University of Technology Sydney

220700 Data Driven Decision Making

Warning: The information on this page is indicative. The subject outline for a particular session, location and mode of offering is the authoritative source of all information about the subject for that offering. Required texts, recommended texts and references in particular are likely to change. Students will be provided with a subject outline once they enrol in the subject.

Subject handbook information prior to 2024 is available in the Archives.

UTS: Business
Credit points: 6 cp

Subject level:


Result type: Grade and marks

There are course requisites for this subject. See access conditions.


With the advancement of technology, the amount of data generated globally continues to grow enormously. Knowing how to utilise this data to make evidence-based decisions is vital for leaders of tomorrow. This subject provides learners with the tools and understanding necessary to use data in making evidence-based decisions as well as the ethical considerations in regard to the collection, storage and use of data. Learners learn about different types of analyses, predictive models and fact-based management to create value for organisations.

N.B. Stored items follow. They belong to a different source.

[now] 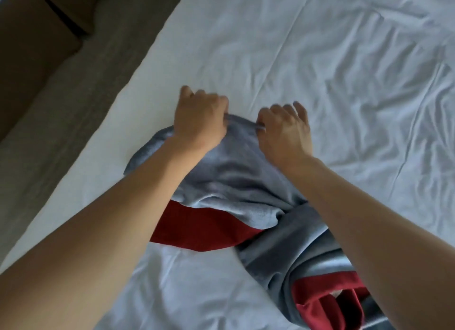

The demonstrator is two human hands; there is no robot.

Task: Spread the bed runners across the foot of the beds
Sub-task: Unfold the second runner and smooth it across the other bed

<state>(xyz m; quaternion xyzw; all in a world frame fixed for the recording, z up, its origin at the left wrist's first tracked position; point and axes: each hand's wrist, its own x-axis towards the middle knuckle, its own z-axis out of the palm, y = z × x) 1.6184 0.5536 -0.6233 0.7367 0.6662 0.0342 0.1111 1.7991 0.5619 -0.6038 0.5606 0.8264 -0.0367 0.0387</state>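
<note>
Along the left edge of the frame runs a dim brown-grey carpeted floor (37, 123), and beside it the edge of the bed dressed in a wrinkled white sheet (320, 71) cuts diagonally from lower left to upper middle.

Just left of centre, the left hand (200, 119) is clenched on the far end of the bunched grey plush bed runner with a dark red underside (229, 177), its knuckles up and its fingers curled into the fabric. Close to its right, the right hand (283, 130) pinches the same hem between thumb and forefinger, the other fingers lifted loosely; the blur hides how firm that pinch is.

From both hands the runner trails back toward the lower right of the frame, twisted, with red lining showing in the lower middle and again at the bottom right corner. Its long axis therefore lies diagonally, from centre to lower right, still gathered in folds rather than flat.

Both hands sit side by side on one short end, the left nearer the bed's edge. My reading is that spreading calls for drawing this end outward toward that edge, and the twist near the right forearm could keep the lining facing up.
</note>
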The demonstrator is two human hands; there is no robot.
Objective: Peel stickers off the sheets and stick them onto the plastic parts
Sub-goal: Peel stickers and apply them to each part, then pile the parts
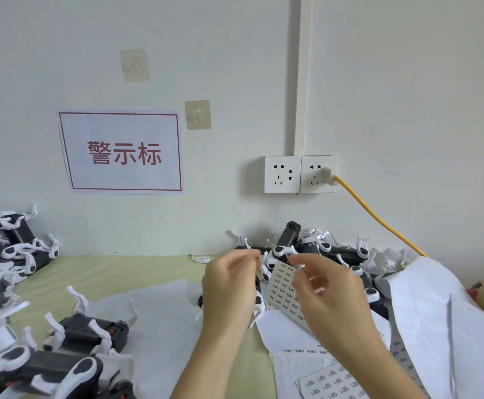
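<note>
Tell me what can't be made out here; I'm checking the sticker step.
- Head view: motion blur on the left hand and right hand hides whether the fingers hold a sticker.
- Sticker sheet: print too small, partly behind the right hand.
- Plastic part: mostly behind the left hand.

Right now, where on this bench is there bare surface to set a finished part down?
The pale green tabletop is bare along the wall, between the left heap of black-and-white plastic parts and the left hand. Crowded: the back-right pile of parts, and the white sticker sheets covering the right side.
</note>
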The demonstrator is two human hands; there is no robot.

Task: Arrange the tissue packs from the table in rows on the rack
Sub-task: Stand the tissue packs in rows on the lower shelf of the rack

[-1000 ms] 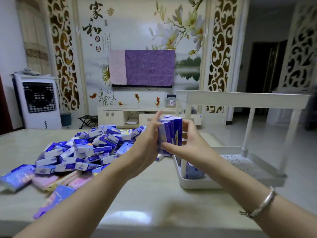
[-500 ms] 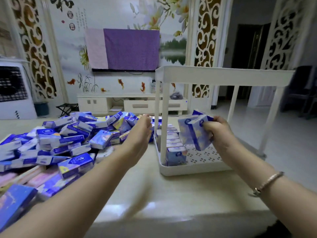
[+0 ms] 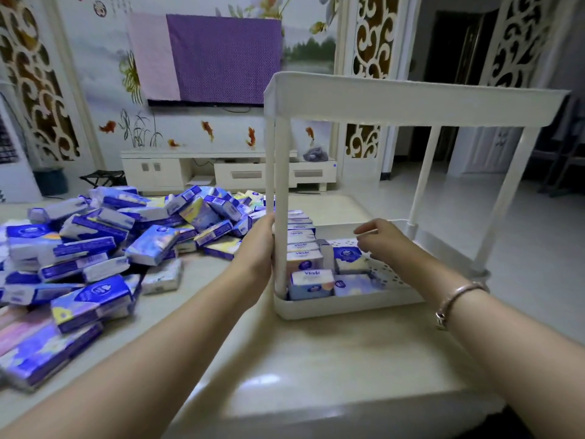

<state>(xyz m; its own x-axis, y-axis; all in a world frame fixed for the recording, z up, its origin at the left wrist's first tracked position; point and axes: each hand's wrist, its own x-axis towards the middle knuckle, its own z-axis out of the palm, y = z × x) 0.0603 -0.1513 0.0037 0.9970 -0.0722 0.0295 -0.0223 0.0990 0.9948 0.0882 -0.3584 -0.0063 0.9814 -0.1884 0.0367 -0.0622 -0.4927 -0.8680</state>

Subject learning objectives (SLOs)

Upon successful completion of this subject students should be able to:
1. Understand the role of data analytics for an organisation
2. Demonstrate methods to locate, prepare and analyse data in order to identify business problems and make predictions
3. Communicate the results of a data analytics project
4. Review ethical principles as they relate to the collection, storage and use of data by organisations

Contribution to the development of graduate attributes

This subject contributes to the development of the following graduate attribute(s):

  • Intellectual rigour and innovative problem solving
  • Communication and collaboration

This subject also contributes specifically to develop the following Program Learning Objective(s) in the Master of Business Administration:

  • Apply critical thinking and advanced analytical skills to develop innovative solutions that address strategic business issues in complex contexts (1.1)
  • Communicate ideas, decisions and strategies clearly and apply interpersonal skills that are sensitive to Indigenous peoples and other diverse peoples, cultures and contexts (2.1)

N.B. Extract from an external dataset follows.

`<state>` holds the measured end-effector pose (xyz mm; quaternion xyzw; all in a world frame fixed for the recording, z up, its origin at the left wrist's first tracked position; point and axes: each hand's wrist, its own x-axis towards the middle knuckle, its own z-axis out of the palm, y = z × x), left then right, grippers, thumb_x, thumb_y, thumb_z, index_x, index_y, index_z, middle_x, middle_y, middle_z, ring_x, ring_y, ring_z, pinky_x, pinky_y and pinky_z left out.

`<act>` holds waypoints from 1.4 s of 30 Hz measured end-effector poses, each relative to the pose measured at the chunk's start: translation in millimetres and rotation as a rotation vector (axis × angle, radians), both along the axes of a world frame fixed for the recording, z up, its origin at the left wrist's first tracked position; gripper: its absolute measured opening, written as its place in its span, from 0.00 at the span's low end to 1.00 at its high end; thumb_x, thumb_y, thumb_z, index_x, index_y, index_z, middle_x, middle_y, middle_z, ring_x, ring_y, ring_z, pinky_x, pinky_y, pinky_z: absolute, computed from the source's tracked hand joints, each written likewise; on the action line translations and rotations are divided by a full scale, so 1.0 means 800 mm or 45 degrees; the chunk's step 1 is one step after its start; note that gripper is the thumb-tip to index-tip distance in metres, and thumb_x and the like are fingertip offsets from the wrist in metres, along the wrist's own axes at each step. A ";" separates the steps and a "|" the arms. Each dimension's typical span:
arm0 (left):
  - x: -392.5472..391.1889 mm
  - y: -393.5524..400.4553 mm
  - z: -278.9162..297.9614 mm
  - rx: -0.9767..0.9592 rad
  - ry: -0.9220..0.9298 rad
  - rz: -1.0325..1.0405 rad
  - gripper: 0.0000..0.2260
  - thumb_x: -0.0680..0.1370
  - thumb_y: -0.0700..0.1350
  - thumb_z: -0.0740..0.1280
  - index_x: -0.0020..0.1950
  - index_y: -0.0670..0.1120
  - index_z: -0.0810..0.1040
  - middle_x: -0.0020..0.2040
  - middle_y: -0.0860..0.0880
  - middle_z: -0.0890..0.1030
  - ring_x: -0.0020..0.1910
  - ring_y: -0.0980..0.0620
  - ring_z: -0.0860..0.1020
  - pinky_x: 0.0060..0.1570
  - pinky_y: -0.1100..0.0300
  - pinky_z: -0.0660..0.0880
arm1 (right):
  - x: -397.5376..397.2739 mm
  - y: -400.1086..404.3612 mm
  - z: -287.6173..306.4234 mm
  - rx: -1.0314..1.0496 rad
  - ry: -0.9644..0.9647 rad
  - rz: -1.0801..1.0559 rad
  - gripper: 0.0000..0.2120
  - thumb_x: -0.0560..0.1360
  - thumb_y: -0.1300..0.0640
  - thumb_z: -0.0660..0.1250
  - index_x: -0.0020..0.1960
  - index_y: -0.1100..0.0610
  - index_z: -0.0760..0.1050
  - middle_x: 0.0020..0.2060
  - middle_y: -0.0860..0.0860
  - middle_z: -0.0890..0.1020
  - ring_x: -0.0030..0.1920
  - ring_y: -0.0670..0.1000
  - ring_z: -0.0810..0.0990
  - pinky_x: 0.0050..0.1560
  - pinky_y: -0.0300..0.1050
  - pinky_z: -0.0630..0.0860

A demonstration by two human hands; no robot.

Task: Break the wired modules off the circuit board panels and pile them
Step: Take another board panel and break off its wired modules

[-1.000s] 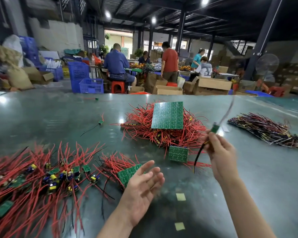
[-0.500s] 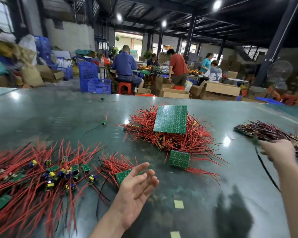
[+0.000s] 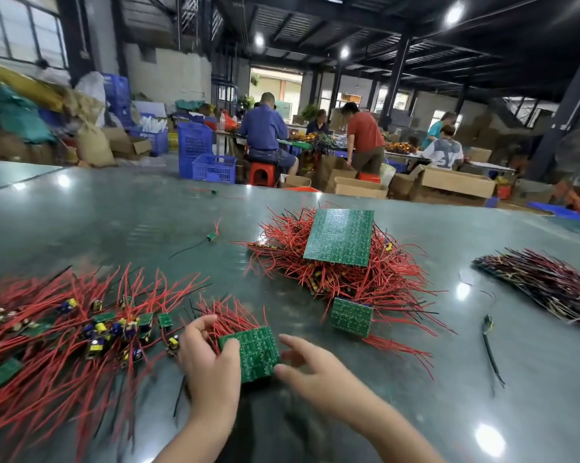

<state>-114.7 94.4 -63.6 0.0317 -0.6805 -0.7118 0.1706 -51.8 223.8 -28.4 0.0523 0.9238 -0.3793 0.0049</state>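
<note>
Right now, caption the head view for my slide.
Left hand grips a green circuit board panel bristling with red wires; right hand reaches in.

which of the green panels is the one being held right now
The small green panel nearest the camera: the left hand grips its left edge. The large panel tops the red-wire heap; another small one leans at its foot.

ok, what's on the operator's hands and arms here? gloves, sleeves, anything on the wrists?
Nothing worn that shows. The left hand and right hand are bare, no gloves. Both forearms are bare down to the bottom edge of the picture, with no sleeve in view. No watch, strap, ring or cable is visible on either wrist or hand.
</note>
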 end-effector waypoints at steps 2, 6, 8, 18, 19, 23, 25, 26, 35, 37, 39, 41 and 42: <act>-0.002 0.005 -0.004 0.035 -0.131 -0.062 0.16 0.70 0.32 0.65 0.54 0.47 0.70 0.56 0.46 0.73 0.56 0.48 0.70 0.58 0.55 0.65 | -0.002 -0.005 -0.011 -0.147 0.031 -0.095 0.25 0.76 0.53 0.66 0.71 0.51 0.64 0.57 0.46 0.78 0.57 0.42 0.75 0.58 0.30 0.66; 0.006 0.008 -0.003 0.144 -0.064 -0.215 0.21 0.70 0.24 0.60 0.54 0.47 0.70 0.58 0.47 0.74 0.59 0.52 0.71 0.58 0.61 0.63 | -0.007 0.001 -0.015 -0.811 0.019 -0.311 0.22 0.75 0.61 0.68 0.66 0.59 0.66 0.50 0.52 0.80 0.44 0.43 0.79 0.42 0.31 0.75; 0.010 0.008 -0.002 0.239 -0.035 -0.342 0.25 0.69 0.20 0.55 0.53 0.48 0.70 0.58 0.47 0.75 0.60 0.54 0.73 0.56 0.64 0.67 | -0.004 0.005 -0.010 -1.213 0.010 -0.373 0.17 0.75 0.64 0.66 0.63 0.64 0.69 0.45 0.56 0.81 0.36 0.44 0.80 0.34 0.34 0.76; 0.025 0.010 0.006 0.326 0.020 -0.444 0.24 0.71 0.29 0.68 0.55 0.55 0.69 0.54 0.57 0.75 0.52 0.66 0.75 0.51 0.68 0.70 | 0.004 0.013 -0.008 -0.944 0.279 -0.337 0.11 0.79 0.64 0.59 0.49 0.55 0.80 0.48 0.54 0.85 0.51 0.53 0.81 0.57 0.51 0.76; 0.024 0.009 0.006 0.338 -0.068 -0.488 0.22 0.72 0.32 0.70 0.55 0.55 0.68 0.54 0.55 0.75 0.47 0.67 0.76 0.47 0.70 0.71 | 0.002 0.015 -0.008 -0.956 0.311 -0.385 0.10 0.79 0.63 0.59 0.54 0.57 0.78 0.51 0.55 0.84 0.54 0.55 0.80 0.61 0.54 0.74; 0.032 0.009 0.013 0.520 -0.378 -0.989 0.19 0.68 0.40 0.70 0.58 0.44 0.74 0.51 0.43 0.84 0.44 0.52 0.83 0.39 0.55 0.81 | 0.002 0.019 -0.005 -1.074 0.380 -0.399 0.10 0.78 0.63 0.61 0.57 0.58 0.76 0.52 0.54 0.83 0.56 0.54 0.80 0.63 0.55 0.73; 0.038 0.009 0.014 0.475 -0.354 -1.069 0.18 0.68 0.38 0.69 0.58 0.42 0.75 0.52 0.42 0.83 0.46 0.47 0.83 0.40 0.51 0.81 | 0.005 0.014 -0.003 -1.018 0.372 -0.271 0.08 0.78 0.64 0.62 0.52 0.56 0.78 0.48 0.53 0.84 0.50 0.50 0.81 0.58 0.49 0.75; 0.040 0.010 0.013 0.461 -0.335 -1.065 0.17 0.71 0.36 0.68 0.59 0.43 0.75 0.52 0.41 0.83 0.48 0.46 0.83 0.43 0.49 0.81 | 0.007 0.012 -0.004 -0.962 0.381 -0.208 0.09 0.77 0.65 0.63 0.52 0.56 0.78 0.48 0.53 0.84 0.49 0.48 0.81 0.56 0.45 0.76; 0.033 0.003 0.018 0.373 -0.266 -0.902 0.23 0.60 0.38 0.74 0.54 0.40 0.77 0.48 0.40 0.84 0.47 0.42 0.83 0.45 0.42 0.80 | 0.008 0.020 -0.002 -0.686 0.514 -0.130 0.15 0.72 0.71 0.66 0.52 0.53 0.79 0.46 0.49 0.85 0.48 0.45 0.83 0.48 0.35 0.76; 0.032 0.002 0.018 0.345 -0.280 -0.894 0.23 0.60 0.37 0.75 0.54 0.40 0.77 0.47 0.40 0.84 0.47 0.42 0.83 0.46 0.41 0.80 | 0.009 0.019 -0.003 -0.650 0.530 -0.140 0.16 0.72 0.71 0.67 0.51 0.53 0.79 0.44 0.48 0.85 0.47 0.44 0.83 0.48 0.34 0.76; 0.034 0.003 0.016 0.309 -0.287 -0.872 0.20 0.64 0.33 0.74 0.55 0.39 0.77 0.48 0.40 0.84 0.48 0.40 0.83 0.49 0.38 0.78 | 0.009 0.017 -0.003 -0.603 0.544 -0.158 0.16 0.71 0.72 0.67 0.49 0.52 0.79 0.42 0.46 0.85 0.46 0.42 0.83 0.48 0.32 0.75; 0.036 0.004 0.014 0.285 -0.297 -0.839 0.16 0.68 0.30 0.72 0.54 0.39 0.77 0.48 0.39 0.84 0.50 0.38 0.82 0.51 0.35 0.76 | 0.008 0.014 -0.004 -0.571 0.550 -0.172 0.18 0.70 0.73 0.67 0.47 0.50 0.78 0.40 0.44 0.85 0.44 0.39 0.82 0.46 0.29 0.73; 0.037 0.005 0.013 0.279 -0.304 -0.828 0.15 0.69 0.30 0.71 0.54 0.39 0.78 0.48 0.39 0.84 0.50 0.38 0.81 0.52 0.34 0.76 | 0.008 0.012 -0.004 -0.564 0.546 -0.177 0.18 0.70 0.73 0.67 0.47 0.49 0.78 0.39 0.43 0.84 0.43 0.38 0.81 0.45 0.28 0.73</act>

Teaching and learning strategies

This subject is delivered completely online with a number of live online sessions to discuss any issues in relation to content and assessment tasks. Students are expected to complete a range of different learning activities throughout the week. Activities provide opportunities to learn, apply and discuss the knowledge gained in a practical manner. Feedback is provided from both peers and teaching staff throughout the various activities. You are encouraged to actively provide feedback and interact with staff and students.

Content (topics)

  • Introduction to data analytics
  • Data exploration and predictive modelling
  • Ethical considerations in relation to data
  • Communication and presentation


Assessment task 1: Context and Ideation (Individual)


This addresses subject learning objective(s):

1, 2 and 4

Weight: 30%

750 words, excluding references

  • Completeness of the proposed data analytics process, including ethical considerations
  • Coherent communication and clarity of the report
  • Relevance and clarity of articulation of data set refinements
  • Completeness of the preliminary analysis of the identified target variable

Assessment task 2: Data Analytics Report (Individual)


This addresses subject learning objective(s):

2 and 3

Weight: 40%

1000 words, excluding references

  • Suitability of data techniques and analytical methods chosen
  • Depth and rigor of the data analysis
  • Coherent communication and clarity of the discussion
  • The coherence and salience of the insights

Assessment task 3: Data Analytics Presentation (Individual)*


This addresses subject learning objective(s):

1, 2, 3 and 4

Weight: 30%

6 - 8 minute video presentation

  • Coherent communication and clarity of the presentation
  • Relevance of analysis and recommendations to the business case
  • Application of ethical principles relevant to the business case and data utilised
  • Suitability of the final model for the target variable

*Note: Late submission of the assessment task will not be marked and awarded a mark of zero.

Minimum requirements

Learners must achieve at least 50% of the subject’s total marks.

Required texts

There is no prescribed textbook required.


Resources from various sources will be used throughout the course.